Ini dilakukan sebagai upaya lulus seleksi Pelatihan Wilayah Forum Indonesia Muda (FIM) Regional I yang akan dilaksanakan di Bukittinggi pada Juni mendatang.

Tak hanya itu, tim sengaja membuat proyek seperti ini untuk sekaligus mendukung Program Aceh Carong Pemerintah Aceh.

Di sebuah ruang khusus, puluhan murid kelas IV SD duduk rapi dengan raut bahagia.

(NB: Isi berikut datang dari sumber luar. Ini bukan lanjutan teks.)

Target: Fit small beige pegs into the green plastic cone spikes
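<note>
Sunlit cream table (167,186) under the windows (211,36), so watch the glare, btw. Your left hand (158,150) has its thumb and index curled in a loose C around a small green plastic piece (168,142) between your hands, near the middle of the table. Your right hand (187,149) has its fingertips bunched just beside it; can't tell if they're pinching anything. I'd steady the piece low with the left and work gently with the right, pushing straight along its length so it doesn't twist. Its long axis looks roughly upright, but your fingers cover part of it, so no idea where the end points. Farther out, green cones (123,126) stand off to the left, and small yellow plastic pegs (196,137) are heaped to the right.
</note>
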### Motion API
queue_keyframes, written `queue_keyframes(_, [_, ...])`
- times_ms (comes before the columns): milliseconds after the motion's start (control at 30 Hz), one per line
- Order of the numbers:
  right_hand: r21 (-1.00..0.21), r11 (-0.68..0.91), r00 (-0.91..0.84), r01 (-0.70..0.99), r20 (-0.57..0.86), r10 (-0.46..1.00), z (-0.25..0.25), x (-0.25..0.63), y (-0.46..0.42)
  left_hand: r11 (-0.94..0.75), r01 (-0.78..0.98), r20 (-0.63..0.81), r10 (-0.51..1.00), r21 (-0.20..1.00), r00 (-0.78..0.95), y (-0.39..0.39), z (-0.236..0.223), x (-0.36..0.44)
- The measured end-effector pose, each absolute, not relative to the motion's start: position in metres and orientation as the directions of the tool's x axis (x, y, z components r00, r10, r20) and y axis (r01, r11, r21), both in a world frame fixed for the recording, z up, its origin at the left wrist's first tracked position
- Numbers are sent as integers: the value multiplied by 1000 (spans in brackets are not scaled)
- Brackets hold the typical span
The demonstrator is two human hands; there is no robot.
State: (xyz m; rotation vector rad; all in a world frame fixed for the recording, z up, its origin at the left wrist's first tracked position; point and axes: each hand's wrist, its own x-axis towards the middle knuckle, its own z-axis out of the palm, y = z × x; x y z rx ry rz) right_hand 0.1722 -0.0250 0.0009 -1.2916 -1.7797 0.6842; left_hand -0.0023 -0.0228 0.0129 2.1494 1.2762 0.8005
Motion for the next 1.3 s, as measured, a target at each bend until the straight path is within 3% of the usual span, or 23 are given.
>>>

Kepala sekolah, beberapa guru dan sejumlah pelaksana proyek lainnya juga sudah menunggu.

Di depan kelas, spanduk Library Goes to School, layar putih dengan sorotan proyektor dan hadiah-hadiah lucu sudah siap. Protokol membuka acara diiringi tepuk tangan meriah seluruh penghuni kelas.

Ketua proyek, Maulidya Ramli ditemani anggotanya Ade Muliana Pratiwi, Muhammad Fazil dan Muhammad Farhan memandu acara dengan cara yang sedikit berbeda. Ada juga seorang sukarelawan bernama Adam Juliandika turut membantu.

Awalnya para peserta didik disuguhi materi tentang manfaat membaca dan bahaya gadget. Ada juga sesi tanya-jawab yang membuat suasana semakin hidup. Mereka berebut mengajukan pertanyaan pertanda antusias mengikuti acara.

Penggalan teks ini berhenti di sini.